There are several excellent existing repositories of HIV sequences in the public domain, two of the most widely used being Genbank at the NCBI [13] and the HIV Sequence Database at the Los Alamos National Laboratory (LANL) (http://hiv.lanl.gov). However, neither is focused on neurotropic virus nor contains clinical annotations of neurocognitive and neuropathological diagnosis. Though more than 20 publications have clonally sequenced HIV env from the brain, assembling a meta-dataset of these sequences presents significant technical challenges. To address these challenges, we constructed the HIV Brain Sequence Database (HBSD), the first comprehensive database of HIV envelope sequences clonally sequenced from brain and non-brain tissues, which is publicly available at http://HIVBrainSeqDB.org

The HIV Brain Sequence Database

The HBSD contains 2517 envelope sequences from 90 patients. Sequences were obtained from 22 published studies (Table 1) ranging in publication date from 1991 to 2009 and in number of sequences per publication from 1 to over 700. 1272 of these sequences are brain-derived; the remaining approximately 1245 are derived from blood, lymph node, spleen, bone marrow, colon, lung and other non-brain tissues. 44 independent tissue types are represented within the database. These tissue types are grouped into 4 categories: (i) brain, brainstem, and spinal cord; (ii) meninges, choroid plexus, and CSF; (iii) blood and lymphoid; and (iv) other (bone marrow, lung, liver, etc) (Table 2). Figure 1 shows the database sequence content aligned to the env gene of HXB2. V3 region and near full-length gp120 region sequences comprise the majority of the database, with approximately 1100 and 800 sequences, respectively. There are also approximately 200 near full-length env sequences, 150 V4-V5 region, and 100 V1-V2 region. As new publications emerge, facilitated by new sequencing technologies, we expect the size of the HBSD to follow the exponential expansion seen by other sequence databases [13].

Table 1 Publications describing the cloning of sequences included in the HBSD
Table 2 Classification of tissues represented in the database, with their respective Foundational Model of Anatomy (FMA) codes
Figure 1
figure 1

Sequence coverage of the HIV env gene, numbered according to HXB2. Start and end coordinates are represented, but sequences are not internally aligned so gaps are not represented. The x-axis shows HXB2 nucleotide numbering with a schematic of the env gene plotted above. The y-axis shows arbitrary numbering of the plotted sequences.

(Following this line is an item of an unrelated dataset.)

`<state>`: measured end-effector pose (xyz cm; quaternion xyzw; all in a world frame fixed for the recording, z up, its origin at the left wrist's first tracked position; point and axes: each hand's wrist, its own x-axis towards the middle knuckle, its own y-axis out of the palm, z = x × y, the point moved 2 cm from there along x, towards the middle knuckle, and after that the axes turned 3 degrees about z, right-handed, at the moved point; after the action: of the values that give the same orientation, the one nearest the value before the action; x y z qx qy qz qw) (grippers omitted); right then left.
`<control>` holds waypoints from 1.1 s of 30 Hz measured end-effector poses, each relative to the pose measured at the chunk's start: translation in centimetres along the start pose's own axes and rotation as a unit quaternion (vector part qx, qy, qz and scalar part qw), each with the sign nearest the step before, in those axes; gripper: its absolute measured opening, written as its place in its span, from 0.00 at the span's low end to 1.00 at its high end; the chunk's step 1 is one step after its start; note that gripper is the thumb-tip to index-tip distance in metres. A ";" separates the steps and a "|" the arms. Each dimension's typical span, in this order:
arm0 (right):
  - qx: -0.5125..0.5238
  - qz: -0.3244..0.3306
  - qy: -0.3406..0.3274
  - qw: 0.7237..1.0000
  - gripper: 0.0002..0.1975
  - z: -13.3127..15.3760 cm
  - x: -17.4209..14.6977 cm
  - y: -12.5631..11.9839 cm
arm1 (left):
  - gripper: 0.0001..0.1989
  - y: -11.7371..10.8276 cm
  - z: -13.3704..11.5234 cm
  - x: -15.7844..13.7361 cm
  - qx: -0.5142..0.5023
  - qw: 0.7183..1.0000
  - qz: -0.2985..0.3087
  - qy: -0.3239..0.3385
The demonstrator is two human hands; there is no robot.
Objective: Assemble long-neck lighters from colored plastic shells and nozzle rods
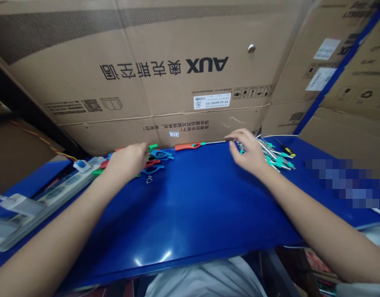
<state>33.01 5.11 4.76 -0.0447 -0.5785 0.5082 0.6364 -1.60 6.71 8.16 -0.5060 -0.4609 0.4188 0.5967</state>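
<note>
My left hand [132, 161] is curled down over a pile of blue, red and green plastic lighter handles [160, 154] at the left back of the blue table. Its fingertips are hidden, so what they close on does not show. My right hand [248, 152] is at the right back, thumb and fingers apart, beside a heap of metal lighter tubes with teal ends [278, 159]. Small springs seem to lie behind its fingers, partly covered. Between the hands, along the back edge, lies an orange long-reach lighter [186, 147] with its metal tube pointing right.
A power strip [61, 187] with plugs runs along the left side. A black and yellow screwdriver [285, 147] lies beyond the tubes. Small wire pieces [149, 179] rest near the handles. A cardboard wall [165, 95] closes off the back of the blue table [190, 214].
</note>
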 end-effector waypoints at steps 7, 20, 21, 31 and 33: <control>0.156 0.341 -0.174 0.911 0.13 8.2 -1.2 3.1 | 0.11 3.0 -10.9 -7.1 0.000 0.970 0.004 0.242; 0.178 0.468 -0.121 0.857 0.17 7.4 -2.4 2.9 | 0.29 3.7 -4.7 -6.5 -0.218 0.922 0.064 0.314; 0.179 0.470 -0.122 0.856 0.16 7.4 -2.5 3.2 | 0.29 4.2 -4.3 -6.3 -0.228 0.922 0.062 0.307; 0.159 0.471 -0.094 0.863 0.08 5.7 -2.8 4.1 | 0.15 7.0 -5.6 -6.1 -0.317 0.904 0.029 0.285; 0.150 0.471 -0.069 0.867 0.10 5.3 -2.6 4.1 | 0.16 7.1 -5.7 -6.1 -0.325 0.905 0.031 0.272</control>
<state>26.94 2.43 2.06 -0.1802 -0.4481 0.8300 0.2791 2.39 0.56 0.03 -0.7799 -0.3758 0.1104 0.4883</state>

Collection and assembly of HIV sequences

The HBSD attempts to contain all available, published HIV sequences meeting stringent inclusion criteria. For inclusion in the HBSD, sequences must meet the following criteria: (i) be deposited in Genbank; (ii) include some portion of the HIV env region; (iii) be clonal, amplified directly from tissue; and (iv) be sampled from the brain, or sampled from a patient for which the HBSD already contains brain sequences. We identified sequences for inclusion both by searching the public sequence databases--Genbank and the LANL HIV sequence database--and by identifying publications that sequenced HIV from the brain. In several cases, we communicated directly with study authors to encourage deposition of sequences that had not been previously submitted to Genbank. Additionally, BLAST alignment was used to screen for possible contamination with commonly used lab strains (i.e., ADA, HXB2, JR-CSF, NL4-3, SF2, BaL, IIIB, MN, SF162, and JR-FL)

Annotation Structure

The HIV Brain Sequence Database contains three categories of annotations: publication references, patient and sampling information, and sequence properties (Table 3). The publication annotations include bibliographic information identifying the study that generated the sequences. Patient sampling annotations contain information describing the individual patients, as well as clinical information at the time of sampling. This information was obtained by manual curation of the original publications and in some cases direct communications with the study authors. In cases where multiple studies examined tissue samples from the same patient, the resulting sequences are linked to the same patient code to increase statistical power. Sample timepoint annotations describe the patient's clinical health status, neurocognitive, neuropathological status, CD4 counts, viral load, and anti-retroviral treatment history at the time of sampling. Clone and sequence annotations describe the individual sequences, the tissue from which they were cloned, and the method of PCR amplification and cloning. This includes the sequence start and end locations numbered based on alignment to the HXB2 reference genome, and tissue source coded using terms from a formal anatomical ontology. Alignment to HXB2 was performed using the HIV Sequence Locator tool located at the LANL HIV Sequence Database (http://hiv.lanl.gov). Currently, amplification and cloning methods included in the database are: bulk PCR then cloning (1736 sequences) and limiting-dilution PCR then cloning (781 sequences). As new sequencing projects are completed, we hope to expand the database to include significant numbers of sequences cloned via single genome amplification.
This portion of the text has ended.